2 Bitcoin (BTC) mining giants are duking information technology out for cheap electricity in a tiny town in Texas.

Both Bitdeer, a mining house that spun out from Chinese behemothic Bitmain, and Riot Blockchain, one of the leading publicly traded Bitcoin mining firms in the Usa, are operating data centers hosted at a former aluminum smelting facility in the Texan boondocks of Rockdale.

The boondocks's aluminum smelting plant was previously the world's largest, until the visitor that ran it, Alcoa, began winding upwards operations in 2008. According to Lee Bratcher, president of the Texas Blockchain Council, the facility's energy capacity was wasted from Alcoa's deviation until the miners ready shop.

Despite Rockdale beingness a tiny rural town of just 5,600 people, information technology exhibits all the benefits sought later by industrial-scale miners — crypto-friendly politicians, large plots of land hosting abandoned industrial infrastructure ripe for repurposing, and dirt-inexpensive electricity prices thanks to Texas' deregulated market place.

Rockdale Mayor John King describes the human relationship between the local grid operator, the Electric Reliability Council of Texas, and miners as mutually benign. He emphasized that miners regularly consume electrical power that would otherwise be wasted, and they can likewise shut down operations instantly should power exist needed elsewhere. He added:

"Miners are committed to buying a certain amount of power and what they practice is they sell it back at market [value] and make a profit. They have a contract of two cents or three cents...and they can sell information technology for $9 a kilowatt hour."

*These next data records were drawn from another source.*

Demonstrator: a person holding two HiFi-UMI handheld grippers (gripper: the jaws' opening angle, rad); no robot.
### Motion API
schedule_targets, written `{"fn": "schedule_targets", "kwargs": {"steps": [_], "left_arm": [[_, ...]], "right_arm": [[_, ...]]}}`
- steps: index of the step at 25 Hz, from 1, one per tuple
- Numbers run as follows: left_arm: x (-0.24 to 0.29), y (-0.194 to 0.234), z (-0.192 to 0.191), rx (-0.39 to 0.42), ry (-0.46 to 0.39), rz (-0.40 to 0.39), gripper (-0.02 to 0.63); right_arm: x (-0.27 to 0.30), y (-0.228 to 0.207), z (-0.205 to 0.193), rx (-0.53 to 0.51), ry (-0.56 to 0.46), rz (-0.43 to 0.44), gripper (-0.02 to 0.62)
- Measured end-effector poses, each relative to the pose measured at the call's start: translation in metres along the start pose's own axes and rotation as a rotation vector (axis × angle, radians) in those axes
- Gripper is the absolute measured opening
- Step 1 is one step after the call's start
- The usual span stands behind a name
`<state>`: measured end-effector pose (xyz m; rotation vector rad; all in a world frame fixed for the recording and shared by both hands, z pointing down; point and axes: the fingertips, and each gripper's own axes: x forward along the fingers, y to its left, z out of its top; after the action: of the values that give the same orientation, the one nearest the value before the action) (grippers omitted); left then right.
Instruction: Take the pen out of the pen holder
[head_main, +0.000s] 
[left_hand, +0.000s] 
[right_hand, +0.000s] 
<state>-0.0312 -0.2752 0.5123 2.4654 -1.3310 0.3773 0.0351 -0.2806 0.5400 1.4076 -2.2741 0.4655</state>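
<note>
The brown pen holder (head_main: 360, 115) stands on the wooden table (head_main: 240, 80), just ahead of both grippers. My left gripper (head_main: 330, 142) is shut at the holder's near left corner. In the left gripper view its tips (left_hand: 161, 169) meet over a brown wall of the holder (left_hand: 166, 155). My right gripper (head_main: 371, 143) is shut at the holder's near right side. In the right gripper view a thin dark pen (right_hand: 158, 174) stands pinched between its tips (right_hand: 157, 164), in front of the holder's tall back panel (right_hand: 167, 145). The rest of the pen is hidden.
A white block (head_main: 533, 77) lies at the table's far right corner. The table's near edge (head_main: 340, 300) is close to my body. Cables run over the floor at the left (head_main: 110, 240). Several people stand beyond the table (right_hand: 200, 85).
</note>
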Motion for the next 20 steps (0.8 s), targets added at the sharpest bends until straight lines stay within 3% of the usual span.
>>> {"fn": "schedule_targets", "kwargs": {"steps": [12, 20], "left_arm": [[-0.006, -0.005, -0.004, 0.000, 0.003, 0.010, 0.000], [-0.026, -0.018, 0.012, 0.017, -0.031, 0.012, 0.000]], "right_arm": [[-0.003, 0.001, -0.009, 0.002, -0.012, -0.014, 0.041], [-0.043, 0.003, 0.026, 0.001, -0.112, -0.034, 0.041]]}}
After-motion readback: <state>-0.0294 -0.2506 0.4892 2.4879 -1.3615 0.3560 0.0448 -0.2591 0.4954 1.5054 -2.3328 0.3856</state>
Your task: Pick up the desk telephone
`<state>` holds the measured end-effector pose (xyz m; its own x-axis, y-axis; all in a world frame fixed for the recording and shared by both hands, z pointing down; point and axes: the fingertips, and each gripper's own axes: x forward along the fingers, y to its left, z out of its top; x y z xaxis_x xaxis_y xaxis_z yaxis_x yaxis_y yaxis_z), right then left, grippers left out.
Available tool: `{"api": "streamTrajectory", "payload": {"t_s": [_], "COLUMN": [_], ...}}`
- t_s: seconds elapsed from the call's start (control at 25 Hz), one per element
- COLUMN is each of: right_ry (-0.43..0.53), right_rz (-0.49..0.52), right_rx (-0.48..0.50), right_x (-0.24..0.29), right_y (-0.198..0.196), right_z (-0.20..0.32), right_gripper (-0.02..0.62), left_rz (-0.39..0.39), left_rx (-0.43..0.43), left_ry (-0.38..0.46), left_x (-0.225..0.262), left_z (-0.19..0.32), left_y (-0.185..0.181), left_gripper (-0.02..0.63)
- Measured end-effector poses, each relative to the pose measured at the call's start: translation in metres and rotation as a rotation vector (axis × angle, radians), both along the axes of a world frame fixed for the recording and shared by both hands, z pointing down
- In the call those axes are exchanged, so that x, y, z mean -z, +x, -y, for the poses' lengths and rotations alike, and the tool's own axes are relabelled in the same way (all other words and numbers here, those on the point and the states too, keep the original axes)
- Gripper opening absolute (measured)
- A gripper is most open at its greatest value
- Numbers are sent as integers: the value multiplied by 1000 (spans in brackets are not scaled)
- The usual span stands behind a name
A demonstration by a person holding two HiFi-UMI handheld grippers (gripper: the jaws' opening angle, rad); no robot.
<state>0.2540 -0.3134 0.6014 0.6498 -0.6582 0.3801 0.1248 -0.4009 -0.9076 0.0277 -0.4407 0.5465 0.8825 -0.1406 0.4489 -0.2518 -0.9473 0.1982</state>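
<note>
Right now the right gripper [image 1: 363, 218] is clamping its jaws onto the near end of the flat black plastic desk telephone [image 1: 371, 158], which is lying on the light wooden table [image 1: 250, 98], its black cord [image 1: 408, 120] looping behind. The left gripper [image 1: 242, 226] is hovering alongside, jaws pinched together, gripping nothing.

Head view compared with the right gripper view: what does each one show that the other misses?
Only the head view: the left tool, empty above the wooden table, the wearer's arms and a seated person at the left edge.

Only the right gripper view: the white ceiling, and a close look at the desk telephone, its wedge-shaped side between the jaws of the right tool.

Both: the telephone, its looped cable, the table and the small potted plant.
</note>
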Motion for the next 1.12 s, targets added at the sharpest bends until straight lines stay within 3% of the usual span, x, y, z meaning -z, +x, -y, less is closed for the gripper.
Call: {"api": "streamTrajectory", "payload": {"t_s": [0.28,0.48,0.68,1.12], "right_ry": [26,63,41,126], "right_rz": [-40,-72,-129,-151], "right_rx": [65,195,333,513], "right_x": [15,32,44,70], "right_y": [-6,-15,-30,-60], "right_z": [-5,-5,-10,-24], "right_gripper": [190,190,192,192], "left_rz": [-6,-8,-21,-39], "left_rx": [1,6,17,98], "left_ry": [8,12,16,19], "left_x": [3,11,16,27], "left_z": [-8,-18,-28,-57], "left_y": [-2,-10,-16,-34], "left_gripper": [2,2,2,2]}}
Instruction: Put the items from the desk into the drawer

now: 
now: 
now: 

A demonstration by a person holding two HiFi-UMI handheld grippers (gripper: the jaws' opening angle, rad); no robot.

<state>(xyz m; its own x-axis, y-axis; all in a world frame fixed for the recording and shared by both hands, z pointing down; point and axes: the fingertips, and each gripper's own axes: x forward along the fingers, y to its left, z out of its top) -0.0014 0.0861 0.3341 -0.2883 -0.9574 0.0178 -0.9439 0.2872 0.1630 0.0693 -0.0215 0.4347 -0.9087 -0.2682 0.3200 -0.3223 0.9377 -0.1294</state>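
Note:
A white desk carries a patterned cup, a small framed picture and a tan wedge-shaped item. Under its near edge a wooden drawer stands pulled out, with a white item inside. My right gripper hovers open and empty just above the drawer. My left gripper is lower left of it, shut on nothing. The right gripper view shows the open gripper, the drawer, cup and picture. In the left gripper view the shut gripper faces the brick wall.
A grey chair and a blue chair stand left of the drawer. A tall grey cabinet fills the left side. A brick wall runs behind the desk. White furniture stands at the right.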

As reported by Cointelegraph on Oct. 7, Riot Blockchain has more than tripled its Bitcoin production this year.

The firm now estimates that the facility is producing more than than 500 BTC per calendar month from its facility in Rockdale. At current prices, the mined coins equate to $thirty 1000000 per month. Anarchism said the site hosts 100,000 mining rigs.

Related: Crypto cowboys: Texas counties welcome Bitcoin miners with open arms

Texan lawmakers are pushing for a further expansion in the state's Bitcoin mining cover, with Senator Ted Cruz describing mining as a ways to capture natural gas that the land currently flares.

Speaking during the Oct. ten Texas Blockchain Meridian, Cruz argued that natural gas is currently being flared in West Texas because "there is no transmission equipment to get that natural gas where it could be used the mode natural gas would commonly exist employed."

"Employ that power to mine Bitcoin. Function of the beauty of that is the instant you're doing it you're helping the environment enormously because rather than flaring the natural gas yous're putting it to productive use," he added.